Не сопротивляясь, Хеллиер взял лекарство и запил водой из стакана. Он немного успокоился, хотя голос его дрожал.
— Элен — моя жена — мать Джун — моя бывшая жена — мы, знаете ли, развелись. Я с ней развелся — Джун тогда было пятнадцать. Элен была совершенно невыносима. Она мне изменяла — и я не выдержал. Надоело выглядеть дураком. Джун осталась со мной, она сама так захотела. А Элен она была не нужна. — Он судорожно перевел дыхание. — Джун, конечно, ходила в школу. А я был поглощен работой. Дела мои пошли в гору и поглотили меня целиком. У меня не оставалось ни минуты. Мне приходилось много ездить. — Он словно погружался в прошлое. — Я не представлял тогда…

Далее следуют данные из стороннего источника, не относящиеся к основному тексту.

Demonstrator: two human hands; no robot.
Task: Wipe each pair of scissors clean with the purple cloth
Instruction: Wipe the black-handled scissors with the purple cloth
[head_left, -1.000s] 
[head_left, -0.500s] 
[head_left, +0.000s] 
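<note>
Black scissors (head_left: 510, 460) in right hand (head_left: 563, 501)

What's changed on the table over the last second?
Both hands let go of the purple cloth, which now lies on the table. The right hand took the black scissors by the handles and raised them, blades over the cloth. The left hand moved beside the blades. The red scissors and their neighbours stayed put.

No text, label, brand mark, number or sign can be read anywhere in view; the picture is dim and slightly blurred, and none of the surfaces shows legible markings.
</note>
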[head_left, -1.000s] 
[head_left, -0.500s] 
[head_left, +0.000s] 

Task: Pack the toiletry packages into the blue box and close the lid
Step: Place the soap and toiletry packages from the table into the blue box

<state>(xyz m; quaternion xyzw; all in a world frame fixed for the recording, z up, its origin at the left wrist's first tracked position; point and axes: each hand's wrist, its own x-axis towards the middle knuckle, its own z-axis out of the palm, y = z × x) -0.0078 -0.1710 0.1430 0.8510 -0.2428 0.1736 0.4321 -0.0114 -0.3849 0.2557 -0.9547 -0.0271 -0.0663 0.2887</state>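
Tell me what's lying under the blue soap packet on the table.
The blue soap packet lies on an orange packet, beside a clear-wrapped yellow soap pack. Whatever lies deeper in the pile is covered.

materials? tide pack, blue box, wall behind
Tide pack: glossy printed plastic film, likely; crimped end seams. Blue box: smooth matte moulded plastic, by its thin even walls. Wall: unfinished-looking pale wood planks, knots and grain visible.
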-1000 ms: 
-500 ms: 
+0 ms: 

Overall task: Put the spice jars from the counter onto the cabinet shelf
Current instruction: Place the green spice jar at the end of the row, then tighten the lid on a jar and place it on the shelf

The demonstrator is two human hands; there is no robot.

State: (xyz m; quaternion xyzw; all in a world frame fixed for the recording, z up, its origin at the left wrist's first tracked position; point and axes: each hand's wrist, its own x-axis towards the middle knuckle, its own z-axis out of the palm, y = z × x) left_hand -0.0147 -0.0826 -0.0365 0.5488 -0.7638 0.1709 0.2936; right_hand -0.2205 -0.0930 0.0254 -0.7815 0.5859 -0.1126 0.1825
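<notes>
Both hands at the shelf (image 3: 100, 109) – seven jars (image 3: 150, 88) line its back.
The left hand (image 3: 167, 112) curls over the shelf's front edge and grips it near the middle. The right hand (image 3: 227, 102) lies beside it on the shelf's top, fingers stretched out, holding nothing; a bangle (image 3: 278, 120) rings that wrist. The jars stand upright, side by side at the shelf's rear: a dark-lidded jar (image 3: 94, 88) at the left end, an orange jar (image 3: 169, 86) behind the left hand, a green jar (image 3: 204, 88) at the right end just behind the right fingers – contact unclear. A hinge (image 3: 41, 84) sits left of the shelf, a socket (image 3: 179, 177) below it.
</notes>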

— Я понимаю, — мягко заметил Уоррен.
Хеллиер взглянул на него.
— Сомневаюсь, доктор. — Он заморгал, не выдержав пристального взора Уоррена, и опустил голову. — А может, и понимаете. Вероятно, вы часто сталкиваетесь с подобными ситуациями…
Уоррен миролюбиво сказал:
— С молодым поколением всегда трудно найти общий язык. Даже когда они еще под стол пешком ходят. По-видимому, у них свой склад мышления, свои идеалы.
Хеллиер вздохнул.
— Но я должен был хотя бы попытаться. — Он крепко сцепил пальцы рук. — Люди моего круга считают, что безотцовщина, юношеская преступность — удел неимущих классов. Господи!
Уоррен потеплел:
— Я вам дам что-нибудь, чтобы вы хорошо спали ночью.
Хеллиер сделал отрицательный жест рукой.
— Нет, спасибо, доктор. Я приму что-нибудь покрепче. — Он поднял голову. — Скажите мне, когда это началось? Как она?.. Как она могла?..
Уоррен пожал плечами.
— Она мне об этом особенно не рассказывала. Думаю, что ее случай был достаточно типичен. Для начала — марихуана, ради бравады или забавы; потом более сильные наркотики и наконец героин и сильнодействующий амфетамин. Обычно все начинается с какой-нибудь сомнительной компании.